## DIRECTIONS FOR THIS TASK
Say how many lines in this listing include the word "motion", with no other words in the reply.

++++++++++

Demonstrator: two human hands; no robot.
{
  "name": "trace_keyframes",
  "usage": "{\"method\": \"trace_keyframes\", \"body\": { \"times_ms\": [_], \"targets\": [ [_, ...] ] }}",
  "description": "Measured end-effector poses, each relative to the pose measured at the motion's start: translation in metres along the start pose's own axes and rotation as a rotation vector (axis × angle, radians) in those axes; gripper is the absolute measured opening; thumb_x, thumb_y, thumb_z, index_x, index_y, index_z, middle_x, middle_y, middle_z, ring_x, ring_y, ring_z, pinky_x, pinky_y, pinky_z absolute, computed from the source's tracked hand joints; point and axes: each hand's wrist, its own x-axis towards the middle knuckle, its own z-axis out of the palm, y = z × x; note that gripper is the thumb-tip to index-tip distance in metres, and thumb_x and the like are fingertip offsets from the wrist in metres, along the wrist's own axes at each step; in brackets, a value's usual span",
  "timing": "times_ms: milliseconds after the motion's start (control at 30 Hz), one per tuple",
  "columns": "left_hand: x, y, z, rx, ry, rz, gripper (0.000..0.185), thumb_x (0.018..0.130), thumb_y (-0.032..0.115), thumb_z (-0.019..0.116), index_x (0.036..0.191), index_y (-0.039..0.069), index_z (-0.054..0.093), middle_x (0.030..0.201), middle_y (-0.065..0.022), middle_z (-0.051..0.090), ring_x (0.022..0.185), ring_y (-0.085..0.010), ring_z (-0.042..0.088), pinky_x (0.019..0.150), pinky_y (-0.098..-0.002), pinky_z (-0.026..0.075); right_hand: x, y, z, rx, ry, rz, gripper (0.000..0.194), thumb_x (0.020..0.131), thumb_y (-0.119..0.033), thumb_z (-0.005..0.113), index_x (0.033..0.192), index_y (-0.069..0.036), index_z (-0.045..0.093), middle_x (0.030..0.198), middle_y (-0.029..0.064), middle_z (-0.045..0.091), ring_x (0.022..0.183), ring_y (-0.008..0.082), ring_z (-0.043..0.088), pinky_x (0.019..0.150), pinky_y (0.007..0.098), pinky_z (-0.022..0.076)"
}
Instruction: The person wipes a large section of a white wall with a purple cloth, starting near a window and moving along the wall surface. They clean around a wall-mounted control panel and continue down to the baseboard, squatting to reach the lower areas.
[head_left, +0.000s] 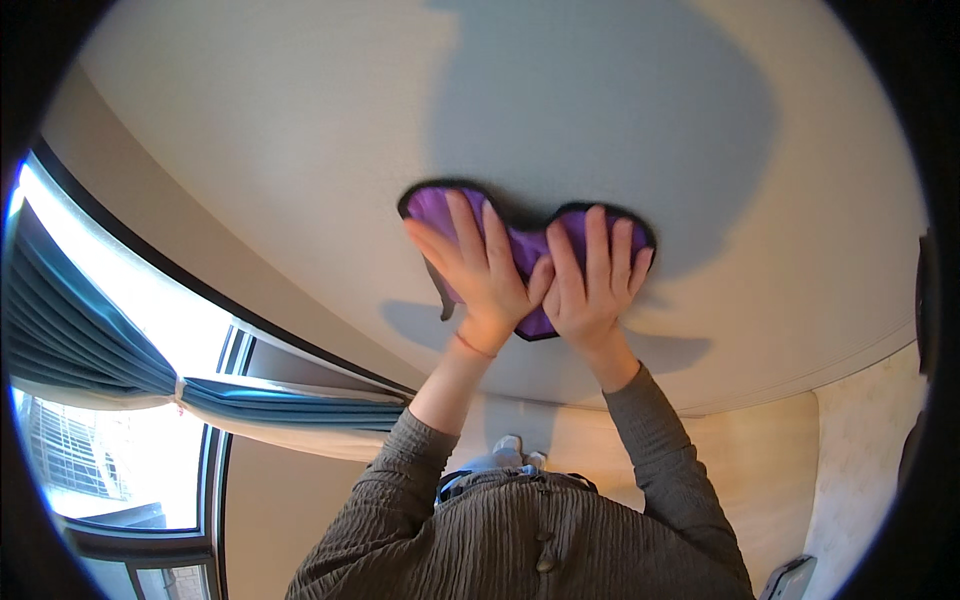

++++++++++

## WRITTEN REPLY
2